Помню, что в это же лето папеньку часто похищали от нас с Черной речки и увозили на Пороховые, на дачу Алексея Николаевича Оленина[116]
, бывшего в то время президентом Академии художеств. Дача его называлась «Приютино», и, судя по рассказам об этом прелестном уголке, в нем точно можно было «приютиться» и отдохнуть телом и душой. Говорят, сердечный друг Оленина, Иван Андреевич Крылов, часто подолгу гостил в Приютине, а за ним, разумеется, тянулась туда же вся клика тогдашних литераторов, которые все знали и любили отца моего. И сам Алексей Николаевич Оленин, и жена его, Агафоклея Марковна[117] (рожденная Полторацкая) принимали папеньку как родного человека и всегда вызывали его к себе в Приютино. Вероятно, теперь никто не помнит Алексея Николаевича Оленина так, как я. Он до сих пор стоит перед моими глазами, точно будто я видела его вчера; вижу его именно таким, каким он был в описываемое мною время, а потому и хочется мне познакомить читателя с его наружностью. Лицо у него было умное, выразительное, приветливое; мог бы, правду сказать, портить его огромный орлиный нос, но и он как-то в общем шел ко всей его фигуре. Ростом он был малюсенький. Да вот анекдот про него, который сейчас определит вам в точности рост Алексея Николаевича: рассказывали про него, что раз как-то гулял он со своими гостями по Приютину; время было позднее, совсем стемнело… и пришлось им проходить по старому заброшенному кладбищу; Оленин шел впереди коноводом, гости шли за ним… только вдруг Алексей Николаевич громко вскрикнул и остановился.— Что с вами? Отчего вы остановились? — спросили его те, которые следовали за ним.

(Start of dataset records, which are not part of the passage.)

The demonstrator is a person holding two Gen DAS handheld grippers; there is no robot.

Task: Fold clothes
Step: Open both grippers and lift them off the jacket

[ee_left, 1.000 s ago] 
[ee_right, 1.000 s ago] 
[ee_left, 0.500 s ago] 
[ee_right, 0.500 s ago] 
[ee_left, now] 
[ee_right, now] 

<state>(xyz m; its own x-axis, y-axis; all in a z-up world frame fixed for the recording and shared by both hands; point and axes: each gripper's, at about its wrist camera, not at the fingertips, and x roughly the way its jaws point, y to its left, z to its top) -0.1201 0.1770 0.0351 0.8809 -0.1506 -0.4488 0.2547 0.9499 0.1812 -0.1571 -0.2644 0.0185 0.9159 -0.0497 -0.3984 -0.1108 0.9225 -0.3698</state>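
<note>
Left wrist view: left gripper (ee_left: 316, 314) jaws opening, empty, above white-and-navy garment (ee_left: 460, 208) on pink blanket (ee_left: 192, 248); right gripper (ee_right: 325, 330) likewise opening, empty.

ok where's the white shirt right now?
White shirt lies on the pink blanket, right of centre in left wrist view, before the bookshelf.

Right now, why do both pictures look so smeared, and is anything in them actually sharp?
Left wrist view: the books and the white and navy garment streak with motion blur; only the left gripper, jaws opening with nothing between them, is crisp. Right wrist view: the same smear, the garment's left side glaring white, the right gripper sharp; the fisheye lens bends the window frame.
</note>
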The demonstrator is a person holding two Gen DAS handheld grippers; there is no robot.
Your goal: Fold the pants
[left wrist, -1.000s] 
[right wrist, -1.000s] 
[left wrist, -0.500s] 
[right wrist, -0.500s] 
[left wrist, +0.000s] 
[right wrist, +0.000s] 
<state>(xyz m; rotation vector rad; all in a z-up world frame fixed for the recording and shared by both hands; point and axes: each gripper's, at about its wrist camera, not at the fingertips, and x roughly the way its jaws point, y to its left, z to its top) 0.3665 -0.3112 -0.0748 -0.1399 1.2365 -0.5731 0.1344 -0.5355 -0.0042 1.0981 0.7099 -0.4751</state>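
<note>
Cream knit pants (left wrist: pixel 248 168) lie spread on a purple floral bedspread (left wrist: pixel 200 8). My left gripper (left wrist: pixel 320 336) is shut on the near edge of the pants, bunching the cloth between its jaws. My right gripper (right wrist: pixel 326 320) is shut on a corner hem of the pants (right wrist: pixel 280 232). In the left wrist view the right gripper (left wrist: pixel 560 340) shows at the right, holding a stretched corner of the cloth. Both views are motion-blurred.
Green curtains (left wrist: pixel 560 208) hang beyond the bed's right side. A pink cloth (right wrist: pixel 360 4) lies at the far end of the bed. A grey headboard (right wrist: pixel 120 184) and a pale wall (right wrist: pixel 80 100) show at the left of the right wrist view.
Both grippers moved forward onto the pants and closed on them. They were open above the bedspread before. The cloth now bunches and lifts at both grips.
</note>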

— Не знаю… Не могу! Мне кто-то уперся в грудь и держит меня… — не совсем храбрым голосом ответил он.
Гости сейчас же забежали ему вперед, ощупали его, и что же оказалось? В грудь маленького человечка уперся старый, обруч от бочки, на который он нечаянно впотьмах наступил ногами, обруч от этого поднялся, сильно ударил Алексея Николаевича в грудь, да так в стоячем положении и остался. Ночью на кладбище, конечно, было чего испугаться… Но не в страхе дело, а в том, каков же рост был у Оленина, если аршинный с небольшим обруч доходил ему до груди?!
Обыкновенно в будничные дни Оленин носил синий академический вицмундир с одною звездою; но при всяком празднике или торжестве облекался в свой излюбленный военный мундир, который он носил во время войны 1812 года, служа в милиции; мундир был, кажется, общегенеральский, на одном плече генеральский эполет, на другом — погон из толстого золотого жгута; при этом наряде надевалась лента через плечо, все ордена, белые панталоны и сапоги с кисточками и шпорами; на маленькую седую голову надевалась шляпа с громадным зеленым султаном из петушиных перьев, и с боку прицеплялся тяжелый палаш, больше самого генерала… Тогда он был уморителен, смешон и гораздо больше, походил на детскую игрушку «casse-noisette»[118]
, чем на президента…В домашнем быту как хозяин Алексей Николаевич был прост, радушен с своими гостями, и всем была дана полная свобода: всякий мог заниматься, чем ему угодно, никто за это не был в претензии. Агафоклея Марковна как хозяйка была любезна, предупредительна со всеми и кормила гостей своих вкусно и обильно. Но вообще у Олениных не обжирались и не опивались, как в других домах за барскими столами того времени. Во всем была видна мера и уважение к хозяевам. Да и состав их общества был не такой, как у других: у них бывала и знать, и артисты, художники, литераторы, и ни одно сословие не выставлялось перед другим; всех соединял ум, понимание и любовь к изящному… У них пели и играли разные виртуозы, литераторы читали и обсуждали все, что выходило нового в русской литературе, художники рисовали… Молодежь плясала, ставила домашние спектакли и живые картины… Одно, чего не было на праздниках у Олениных, это — крепостных танцоров и музыкантов, пляшущих и играющих для господ из-под палки… Короче сказать, даже в то — время крепостничество в доме. Алексея Николаевича не кололо глаза!
Молодежь к ним привлекали две их дочери[119]
. Старшей я совсем не помню, а меньшую, Аннету Оленину, помню прекрасно: она была антично хороша собою, мила, грациозна, как сильфида, и, говорят, умна. Но чтобы напомнить о ней в настоящее время, достаточно сказать, что этой очаровательной Аннетой увлекался Александр Сергеевич Пушкин и воспевал ее не раз в своих бессмертных песнопеньях.